The BoC argues the M2++ has a close relationship with inflation, leading by 1 to 2 years. A rapid expansion of the M2++ is found to precede increased inflation, while a slowdown indicates deceleration may be on the horizon. The former typically precedes good times, when people are most comfortable borrowing. The latter not-so-great times, since slowing inflation is due to a lack of demand.
Canada’s Money Supply Is Growing At An Unusually Slow Rate
Canada’s broad money supply grew at an unusually slow rate. Annual growth fell to just 2.1% in April 2023, down from the 8% rate seen a year before. It’s about a quarter of the median growth rate seen over the past 60 years, and the slowest growth on record.
The slowdown was expected to some extent, due to the huge growth that preceded it. Annual growth peaked at 14.3% in 2021, the highest rate since the early 80s—nearly two generations ago.
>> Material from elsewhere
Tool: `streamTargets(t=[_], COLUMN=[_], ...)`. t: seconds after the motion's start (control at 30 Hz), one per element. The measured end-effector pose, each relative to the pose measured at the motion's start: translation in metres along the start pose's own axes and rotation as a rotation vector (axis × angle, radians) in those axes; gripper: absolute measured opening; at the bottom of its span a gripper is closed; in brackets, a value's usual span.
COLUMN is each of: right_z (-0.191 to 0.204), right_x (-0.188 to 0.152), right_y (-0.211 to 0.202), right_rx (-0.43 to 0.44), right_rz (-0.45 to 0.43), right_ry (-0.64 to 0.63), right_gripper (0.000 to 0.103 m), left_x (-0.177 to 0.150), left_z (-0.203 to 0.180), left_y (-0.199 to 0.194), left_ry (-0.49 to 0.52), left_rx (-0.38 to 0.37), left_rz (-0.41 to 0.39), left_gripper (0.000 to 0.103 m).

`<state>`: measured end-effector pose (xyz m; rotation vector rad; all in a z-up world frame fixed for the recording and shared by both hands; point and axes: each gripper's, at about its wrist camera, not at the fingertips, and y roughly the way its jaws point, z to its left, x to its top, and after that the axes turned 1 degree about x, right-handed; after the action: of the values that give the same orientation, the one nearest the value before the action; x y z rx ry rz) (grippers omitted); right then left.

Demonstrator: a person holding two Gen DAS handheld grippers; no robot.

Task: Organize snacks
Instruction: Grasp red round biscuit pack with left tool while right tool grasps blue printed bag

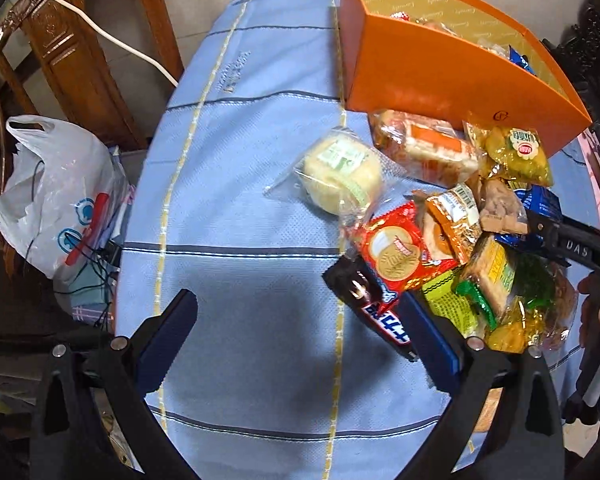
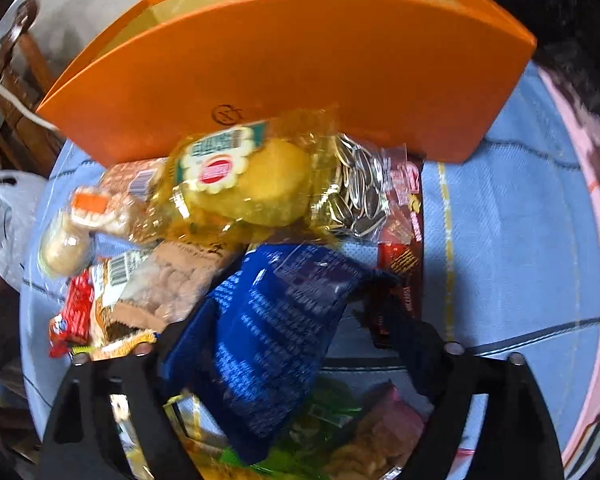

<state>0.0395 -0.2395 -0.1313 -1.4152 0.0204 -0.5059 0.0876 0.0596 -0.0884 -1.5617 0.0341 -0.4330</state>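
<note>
My left fingers [image 1: 300, 336]: spread wide — over bare counter [image 1: 240, 208] beside the chocolate bar [image 1: 374, 308].
My right fingers [image 2: 296, 344]: wide apart — blue packet [image 2: 268, 340] between them, ungripped.
Orange box [image 2: 300, 72]: behind the snack pile.

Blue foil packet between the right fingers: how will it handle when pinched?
The blue foil packet looks crinkled and soft, so it will probably flex and sag rather than stay flat. Its glossy film may slip. It looks light, and lying on other snacks, it may drag neighbours along.

My wrist cameras both look steeply down, close; shared orange box [image 1: 440, 76] [image 2: 300, 64] at twelve to one o'clock.
</note>
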Motion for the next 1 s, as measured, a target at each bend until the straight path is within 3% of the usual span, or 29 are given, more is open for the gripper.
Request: streamTargets(t=[0.1, 0.27, 0.37, 0.43, 0.5, 0.7, 1.0], right_z=[-0.004, -0.010, -0.004, 0.002, 0.001, -0.038, -0.086], right_x=[0.004, 0.017, 0.023, 0.025, 0.024, 0.000, -0.039], right_y=[-0.003, -0.001, 0.006, 0.012, 0.011, -0.039, -0.079], right_rx=[0.072, 0.110, 0.055, -0.004, 0.006, 0.108, 0.116], right_rz=[0.015, 0.020, 0.020, 0.023, 0.015, -0.070, -0.123], right_ry=[0.077, 0.169, 0.116, 0.062, 0.044, 0.092, 0.159], right_gripper=[0.084, 0.084, 0.083, 0.057, 0.053, 0.052, 0.052], left_x=[0.003, 0.008, 0.013, 0.016, 0.019, 0.024, 0.033], left_z=[-0.010, -0.022, -0.024, -0.027, -0.029, -0.022, -0.026], left_y=[0.003, 0.015, 0.018, 0.020, 0.022, 0.023, 0.042], left_ry=[0.024, 0.049, 0.031, 0.022, 0.009, -0.027, -0.109], left_rx=[-0.013, -0.012, -0.032, -0.041, -0.047, -0.070, -0.102], left_rz=[0.003, 0.027, 0.037, 0.050, 0.062, 0.075, 0.126], left_gripper=[0.098, 0.098, 0.098, 0.098, 0.098, 0.098, 0.098])
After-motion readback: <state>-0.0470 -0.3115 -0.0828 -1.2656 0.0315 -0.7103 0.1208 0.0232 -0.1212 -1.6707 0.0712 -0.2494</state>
We know. There are so many numbers thrown around that it’s tricky to comprehend. Think of it this way, when growth peaked at 14.3%, it means 1 in 7 dollars at the time didn’t exist a year before. That’s a very rapid rate of growth, which explains why Canada hasn’t seen it since the early 80s inflation crisis.
There are two big takeaways here—inflation and slow economic growth. The sharp slowdown of the M2++ almost certainly means credit demand is falling, and inflation will stabilize. At the same time, an economic slowdown is occurring while the population is printing some of the highest growth ever.